Study material ▸
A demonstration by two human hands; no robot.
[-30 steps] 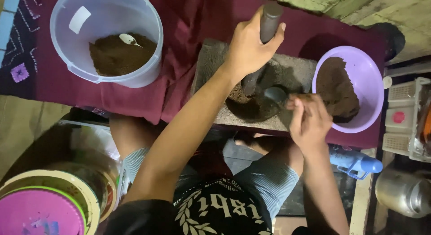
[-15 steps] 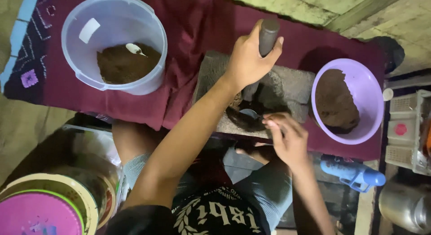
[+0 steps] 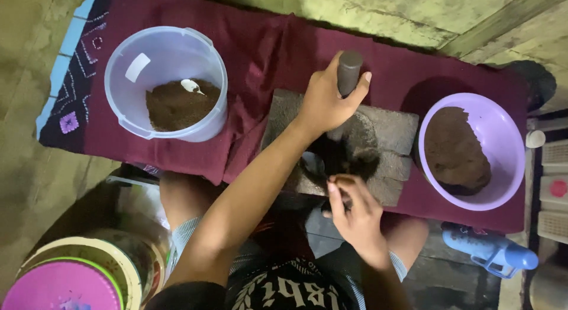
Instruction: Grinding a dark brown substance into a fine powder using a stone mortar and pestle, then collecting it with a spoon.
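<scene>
Rough grey stone, a thick rectangular slab point(image 3: 384, 129), lies on a maroon cloth point(image 3: 266, 46) spread over the low bench. The left hand point(image 3: 325, 100) is wrapped around the top of a dark, round-ended pestle point(image 3: 348, 70), fingers closed on it, its lower end down on the slab. A dark, coarse mass of paste point(image 3: 349, 162) sits in the middle of the slab. The right hand point(image 3: 355, 212) hovers at the near edge of the slab, fingertips bunched together at the paste; what they pinch I cannot tell.

To the left stands a translucent white bucket point(image 3: 127, 67), round and smooth, part-filled with brown crumbly powder point(image 3: 177, 105); a small pale spoon point(image 3: 190, 85) lies on it. To the right a lilac plastic bowl point(image 3: 503, 144) holds a dark brown heap point(image 3: 455, 150). A blue plastic bottle point(image 3: 491, 251) lies on its side below the bowl. At the lower left sits a round pink lid point(image 3: 56, 286).
</scene>
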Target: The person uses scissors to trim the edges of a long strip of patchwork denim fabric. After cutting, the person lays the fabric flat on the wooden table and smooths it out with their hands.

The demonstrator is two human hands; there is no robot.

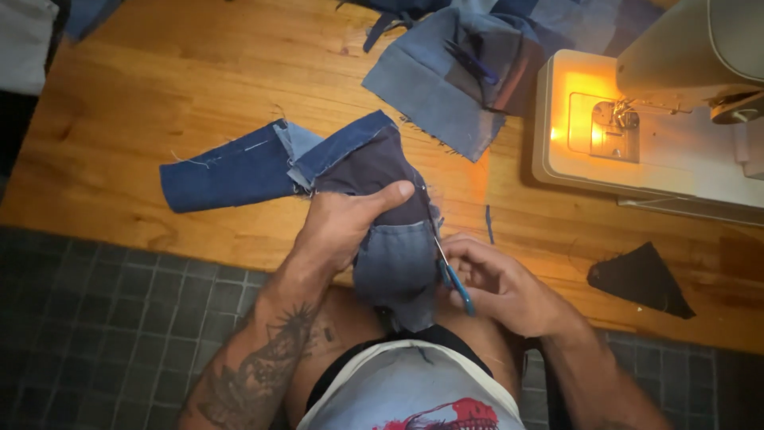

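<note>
Denim fills the middle of my view: a patchwork strip [318, 171] sewn from dark blue, light blue and near-black pieces lies across the wooden table [175, 87], and its lower end hangs over the table's front edge toward my lap. My left hand [342, 227] clamps down on it at the edge, thumb stretched flat across the dark patch and the other fingers curled around the cloth, so the grip is closed on the fabric. My right hand [501, 287] sits just beside the hanging end, fingers folded around a small pair of snips with a blue handle [454, 279]; the metal tip points up and touches the right edge of the strip (whether the blades are parted I cannot tell, they are too small).

Farther back on the table lies a second heap of blue denim pieces [454, 72], well apart from my hands. To its right stands a pale sewing machine [660, 119] with its lamp casting a warm orange glow on the bed around the needle. A black triangular scrap [641, 279] rests on the table to the right of my right hand, and a thin blue sliver [489, 224] lies between the strip and the machine. Below the table I see dark grey floor tiles [103, 318].
</note>
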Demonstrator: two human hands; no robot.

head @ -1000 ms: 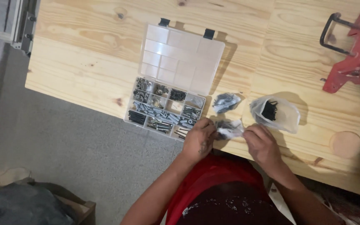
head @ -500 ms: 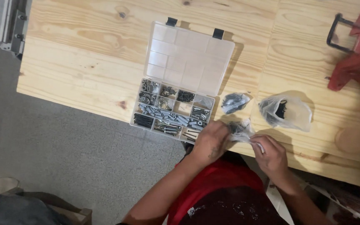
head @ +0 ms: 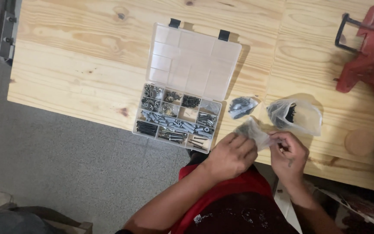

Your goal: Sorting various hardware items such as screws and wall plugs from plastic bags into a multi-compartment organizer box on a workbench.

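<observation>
Both hands work a small clear plastic bag (head: 252, 130) of dark hardware at the near edge of the wooden table (head: 78, 78). My left hand (head: 232, 156) grips its left side, and my right hand (head: 288, 154) pinches its right end. Just left of the hands lies an open clear organizer box (head: 176, 117), its compartments filled with screws, plugs and washers, its lid (head: 193, 63) folded back flat on the wood.
Two more clear bags sit beyond the hands: a small one (head: 242, 106) with dark pieces and a larger one (head: 295, 115) with black screws. A red clamp-like tool (head: 369, 56) lies at the far right. Grey floor (head: 66, 164) runs below the table edge.
The camera view has shifted slightly. My hands stay together on the small bag, with the fingers reworking their grip on it.
</observation>
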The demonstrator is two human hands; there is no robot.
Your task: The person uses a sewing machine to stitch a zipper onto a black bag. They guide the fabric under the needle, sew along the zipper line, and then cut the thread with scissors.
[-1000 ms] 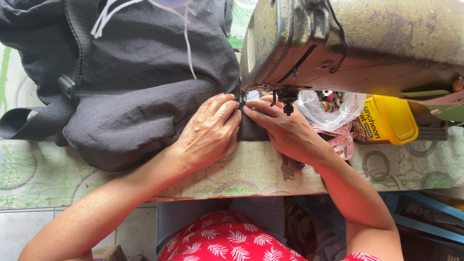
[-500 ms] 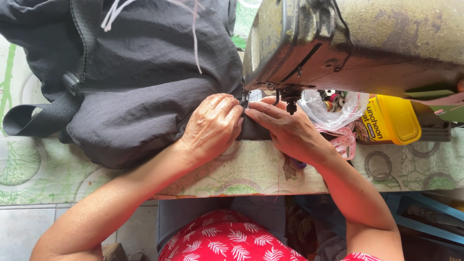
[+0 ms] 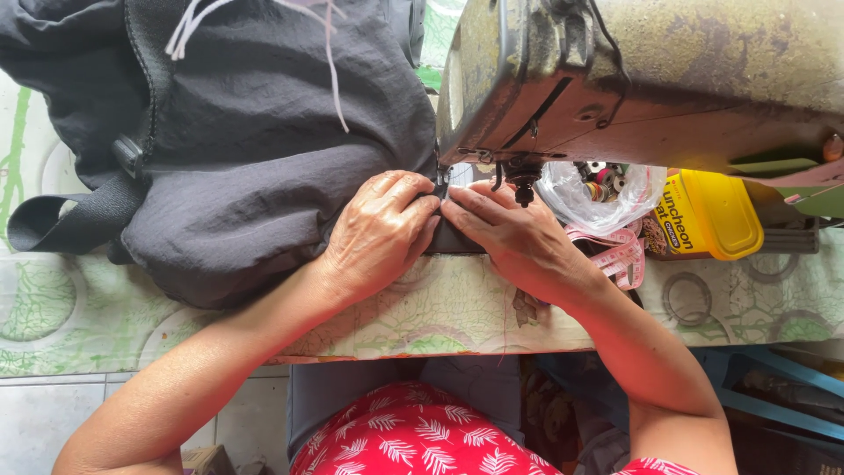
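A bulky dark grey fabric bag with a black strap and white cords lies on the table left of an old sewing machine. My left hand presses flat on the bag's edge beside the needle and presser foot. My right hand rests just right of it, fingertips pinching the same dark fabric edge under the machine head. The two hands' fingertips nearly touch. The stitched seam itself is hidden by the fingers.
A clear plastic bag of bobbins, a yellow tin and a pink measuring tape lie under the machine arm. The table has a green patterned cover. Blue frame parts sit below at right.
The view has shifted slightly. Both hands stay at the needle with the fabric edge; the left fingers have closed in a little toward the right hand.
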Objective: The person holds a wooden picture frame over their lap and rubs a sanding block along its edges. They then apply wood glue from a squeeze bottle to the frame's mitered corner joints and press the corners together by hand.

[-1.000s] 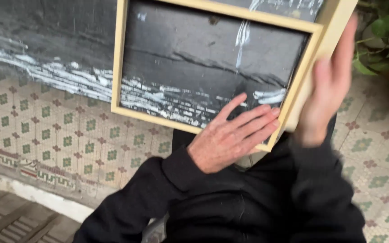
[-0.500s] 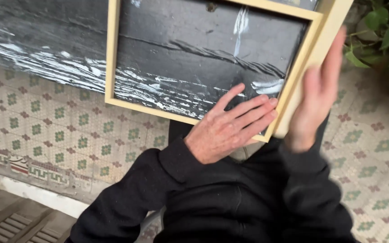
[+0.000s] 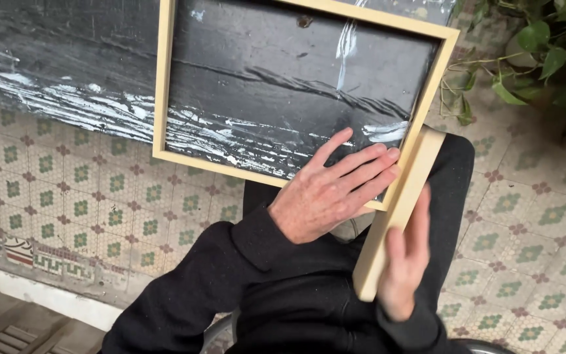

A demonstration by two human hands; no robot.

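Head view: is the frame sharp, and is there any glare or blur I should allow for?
Head view: soft, even daylight without hard shadows; the wooden frame and left hand are sharp; pale sheen streaks cross the black panel; the right hand is slightly motion-blurred at the fingers; the plant is in focus.

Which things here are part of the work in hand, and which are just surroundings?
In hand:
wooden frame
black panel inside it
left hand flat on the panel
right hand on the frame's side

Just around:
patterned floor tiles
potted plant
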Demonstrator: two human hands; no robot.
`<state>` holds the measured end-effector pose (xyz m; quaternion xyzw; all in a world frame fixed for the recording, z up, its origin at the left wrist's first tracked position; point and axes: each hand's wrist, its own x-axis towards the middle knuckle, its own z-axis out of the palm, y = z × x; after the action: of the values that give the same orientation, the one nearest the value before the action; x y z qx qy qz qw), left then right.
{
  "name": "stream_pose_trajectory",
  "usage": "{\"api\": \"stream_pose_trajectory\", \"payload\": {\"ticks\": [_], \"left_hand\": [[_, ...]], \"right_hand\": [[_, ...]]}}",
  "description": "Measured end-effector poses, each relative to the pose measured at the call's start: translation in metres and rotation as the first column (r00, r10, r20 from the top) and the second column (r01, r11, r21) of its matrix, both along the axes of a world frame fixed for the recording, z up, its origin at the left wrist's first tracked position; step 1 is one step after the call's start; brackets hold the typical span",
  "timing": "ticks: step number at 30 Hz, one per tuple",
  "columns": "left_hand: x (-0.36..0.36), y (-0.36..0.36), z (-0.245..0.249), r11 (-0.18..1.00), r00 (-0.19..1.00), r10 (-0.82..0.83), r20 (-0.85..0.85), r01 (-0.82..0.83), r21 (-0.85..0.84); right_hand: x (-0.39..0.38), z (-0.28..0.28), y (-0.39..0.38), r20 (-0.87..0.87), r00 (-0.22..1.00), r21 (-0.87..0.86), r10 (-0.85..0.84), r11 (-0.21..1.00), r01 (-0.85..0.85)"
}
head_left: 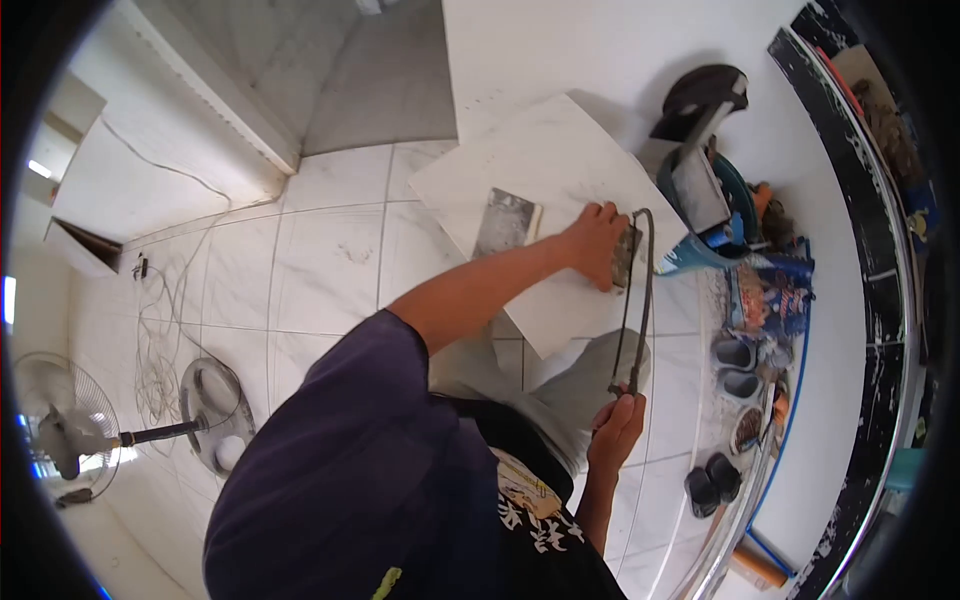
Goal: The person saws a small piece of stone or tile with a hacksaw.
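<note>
My right grip (pixel 616 430) wraps the saw (pixel 648 295); at its nine o'clock, my left grip (pixel 592 246) spans the block (pixel 626 262), how tightly I can't tell.

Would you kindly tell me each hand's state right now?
Left hand: on the grey piece; whether gripping cannot be told.
Right hand: closed, holding the saw.
</note>
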<state>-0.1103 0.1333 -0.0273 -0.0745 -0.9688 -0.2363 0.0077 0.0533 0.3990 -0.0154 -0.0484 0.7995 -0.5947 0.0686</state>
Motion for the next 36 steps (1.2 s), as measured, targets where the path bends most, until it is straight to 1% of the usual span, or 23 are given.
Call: {"api": "stream_pose_trajectory", "payload": {"ticks": [1, 2, 3, 4, 5, 6, 7, 9, 10, 12, 13, 15, 17, 20, 21, 23, 25, 26, 27, 29, 33, 35, 36], "left_hand": [[-0.001, 0.002, -0.003, 1.0, 1.0, -0.011, -0.022, 0.011, 0.001], [-0.003, -0.001, -0.008, 1.0, 0.998, -0.03, -0.046, 0.03, -0.005], [-0.001, -0.001, -0.004, 0.999, 0.999, -0.009, -0.042, 0.011, 0.034], [-0.001, 0.0, -0.007, 0.999, 0.999, 0.026, -0.022, -0.025, 0.039], [-0.002, -0.001, -0.008, 0.999, 0.999, 0.022, -0.025, -0.021, 0.035], [-0.001, 0.0, -0.005, 0.999, 0.999, 0.03, -0.012, -0.03, 0.036], [-0.001, 0.001, -0.006, 0.999, 1.0, 0.027, 0.003, -0.027, 0.045], [-0.002, 0.0, -0.005, 0.998, 0.999, 0.036, 0.017, -0.037, 0.05], [-0.001, -0.001, -0.004, 0.998, 0.999, 0.03, 0.026, -0.031, 0.048], [-0.001, 0.0, -0.003, 0.998, 0.999, 0.026, 0.037, -0.028, 0.063], [0.003, 0.003, -0.004, 0.996, 0.998, 0.044, 0.047, -0.048, 0.075], [-0.002, 0.0, 0.0, 0.994, 0.997, 0.07, 0.04, -0.073, 0.082], [-0.002, 0.0, -0.002, 0.997, 0.998, 0.055, 0.039, -0.056, 0.045], [-0.002, 0.002, -0.003, 0.998, 0.998, 0.06, 0.019, -0.061, 0.029], [-0.003, 0.002, -0.004, 0.998, 0.998, 0.048, 0.026, -0.049, 0.03], [-0.002, 0.001, -0.006, 0.998, 0.999, 0.052, -0.001, -0.052, 0.029], [0.002, 0.003, -0.004, 0.997, 0.998, 0.045, 0.042, -0.047, 0.058], [-0.002, 0.001, -0.001, 0.995, 0.997, 0.045, 0.066, -0.051, 0.081], [-0.004, 0.0, -0.001, 0.996, 0.998, 0.038, 0.055, -0.043, 0.078], [-0.006, 0.001, -0.005, 0.997, 0.998, 0.053, 0.044, -0.055, 0.045], [-0.001, 0.003, -0.002, 0.995, 0.997, 0.051, 0.064, -0.056, 0.081], [-0.004, 0.002, -0.004, 0.996, 0.996, 0.068, 0.059, -0.071, 0.056], [-0.007, 0.001, -0.004, 0.996, 0.995, 0.072, 0.063, -0.076, 0.055]], "right_hand": [[0.02, 0.008, 0.019, -0.009, 1.0, 0.037, -0.015, 0.999, 0.016], [0.017, -0.004, 0.023, -0.122, 0.992, 0.129, 0.014, 0.992, 0.002], [0.009, 0.006, 0.012, -0.133, 0.991, 0.178, 0.021, 0.984, 0.003], [-0.01, 0.0, 0.004, -0.075, 0.997, 0.159, 0.018, 0.987, -0.006], [-0.037, -0.003, -0.012, -0.083, 0.997, 0.189, 0.006, 0.982, 0.01], [-0.064, 0.008, -0.036, -0.168, 0.985, 0.189, 0.022, 0.982, 0.011], [-0.092, 0.003, -0.054, -0.094, 0.995, 0.167, 0.015, 0.986, 0.001], [-0.139, -0.02, -0.077, -0.126, 0.992, 0.044, 0.021, 0.999, -0.015], [-0.135, -0.02, -0.077, -0.123, 0.992, 0.045, 0.021, 0.999, -0.016], [-0.126, -0.012, -0.072, 0.027, 1.0, -0.111, 0.011, 0.994, -0.008], [-0.109, -0.006, -0.061, 0.054, 0.999, -0.052, 0.007, 0.999, -0.005], [-0.058, -0.012, -0.029, -0.055, 0.998, 0.02, -0.002, 1.0, 0.003], [-0.002, 0.006, 0.011, 0.013, 1.0, 0.044, -0.02, 0.999, 0.019], [0.014, 0.024, 0.02, 0.09, 0.996, 0.061, 0.002, 0.998, -0.007], [-0.003, 0.013, 0.009, 0.06, 0.998, 0.118, -0.006, 0.993, -0.001], [-0.059, -0.012, -0.03, -0.088, 0.996, 0.074, -0.016, 0.997, 0.023], [-0.116, -0.023, -0.062, -0.042, 0.999, -0.003, -0.005, 1.0, 0.004], [-0.131, -0.022, -0.072, -0.047, 0.999, -0.076, 0.003, 0.997, -0.007], [-0.132, -0.019, -0.071, -0.057, 0.998, -0.08, -0.004, 0.997, 0.0], [-0.132, -0.012, -0.065, 0.12, 0.99, -0.225, 0.075, 0.973, -0.046], [-0.055, -0.012, -0.025, -0.067, 0.997, 0.02, 0.025, 1.0, -0.024], [0.0, -0.002, 0.014, -0.016, 0.999, -0.013, 0.033, 0.999, -0.033], [0.001, 0.003, 0.016, -0.012, 0.999, -0.013, 0.037, 0.999, -0.037]]}}
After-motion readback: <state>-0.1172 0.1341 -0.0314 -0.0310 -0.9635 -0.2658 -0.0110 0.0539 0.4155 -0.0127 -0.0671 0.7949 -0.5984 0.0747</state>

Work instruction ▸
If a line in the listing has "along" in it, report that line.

Final answer ▸
Your task: The person uses a sewing machine to stitch a zipper onto a black bag. They guide the fabric under the needle, sew along the zipper line, and then cut the thread with scissors.
Objective: The person holds a wooden picture frame over their lap and rubs a sanding block along its edges. They then apply wood glue from a squeeze bottle to the frame's mitered corner joints and press the corners together by hand.
  "description": "Measured end-effector poses, each relative to the pose measured at the call's start: translation in metres and rotation as the first column (r00, r10, r20 from the top) and the second column (r01, r11, r21) of its matrix, both along the axes of a world frame fixed for the recording, z up, its origin at the left wrist's first tracked position; step 1 is one step after the call's start; brackets hold the typical span",

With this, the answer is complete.